- _TASK GOAL_
If a line of the material contains "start", copy it.

━━━ DATA SEGMENT ━━━

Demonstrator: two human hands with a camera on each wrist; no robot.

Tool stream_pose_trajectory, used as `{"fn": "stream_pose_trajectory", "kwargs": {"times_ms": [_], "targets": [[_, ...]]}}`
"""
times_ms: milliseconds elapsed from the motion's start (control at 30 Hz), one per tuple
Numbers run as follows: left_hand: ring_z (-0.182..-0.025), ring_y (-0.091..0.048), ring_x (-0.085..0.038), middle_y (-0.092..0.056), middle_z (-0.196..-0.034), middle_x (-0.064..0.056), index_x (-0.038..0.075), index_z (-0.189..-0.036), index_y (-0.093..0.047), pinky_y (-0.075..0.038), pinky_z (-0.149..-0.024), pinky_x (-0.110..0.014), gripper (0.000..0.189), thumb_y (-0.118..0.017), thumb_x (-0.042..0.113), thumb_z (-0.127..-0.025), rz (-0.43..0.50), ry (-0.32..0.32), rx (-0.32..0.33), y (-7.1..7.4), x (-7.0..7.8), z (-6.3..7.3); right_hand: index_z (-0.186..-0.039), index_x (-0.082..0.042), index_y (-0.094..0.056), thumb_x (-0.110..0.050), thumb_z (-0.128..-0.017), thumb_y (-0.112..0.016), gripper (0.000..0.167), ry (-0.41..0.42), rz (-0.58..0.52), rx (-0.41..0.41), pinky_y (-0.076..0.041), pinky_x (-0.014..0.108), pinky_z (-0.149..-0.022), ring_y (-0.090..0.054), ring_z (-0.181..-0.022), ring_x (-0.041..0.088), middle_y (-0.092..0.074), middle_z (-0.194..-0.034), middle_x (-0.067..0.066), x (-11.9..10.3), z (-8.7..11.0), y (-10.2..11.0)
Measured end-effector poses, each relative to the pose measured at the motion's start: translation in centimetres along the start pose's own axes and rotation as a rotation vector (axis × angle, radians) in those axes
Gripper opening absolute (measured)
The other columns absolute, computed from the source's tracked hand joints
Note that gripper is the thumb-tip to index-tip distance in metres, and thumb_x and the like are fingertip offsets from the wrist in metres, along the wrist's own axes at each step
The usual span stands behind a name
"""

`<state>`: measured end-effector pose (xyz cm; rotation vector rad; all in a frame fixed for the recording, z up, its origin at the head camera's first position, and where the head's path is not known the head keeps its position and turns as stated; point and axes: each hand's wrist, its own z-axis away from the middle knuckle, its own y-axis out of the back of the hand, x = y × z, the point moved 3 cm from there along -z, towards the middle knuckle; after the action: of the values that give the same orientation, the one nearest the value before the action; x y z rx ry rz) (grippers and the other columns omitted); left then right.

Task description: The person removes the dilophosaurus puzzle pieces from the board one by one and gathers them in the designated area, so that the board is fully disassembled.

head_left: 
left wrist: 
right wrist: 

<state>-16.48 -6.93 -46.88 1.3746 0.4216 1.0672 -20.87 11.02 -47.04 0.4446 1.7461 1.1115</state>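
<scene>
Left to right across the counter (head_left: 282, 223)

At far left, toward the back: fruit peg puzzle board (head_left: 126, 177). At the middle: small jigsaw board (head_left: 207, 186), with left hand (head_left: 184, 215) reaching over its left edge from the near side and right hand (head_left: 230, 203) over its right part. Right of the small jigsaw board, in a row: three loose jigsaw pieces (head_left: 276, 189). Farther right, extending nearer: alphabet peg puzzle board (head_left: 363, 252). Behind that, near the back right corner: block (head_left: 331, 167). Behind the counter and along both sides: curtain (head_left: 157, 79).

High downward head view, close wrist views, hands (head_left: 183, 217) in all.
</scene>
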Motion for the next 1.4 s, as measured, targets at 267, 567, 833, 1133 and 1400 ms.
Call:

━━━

- _FINISHED TASK_
times_ms: milliseconds elapsed from the motion's start (control at 30 Hz), one per tuple
Measured end-effector poses, each relative to the pose measured at the motion's start: translation in centimetres along the start pose's own axes and rotation as a rotation vector (axis × angle, radians) in those axes

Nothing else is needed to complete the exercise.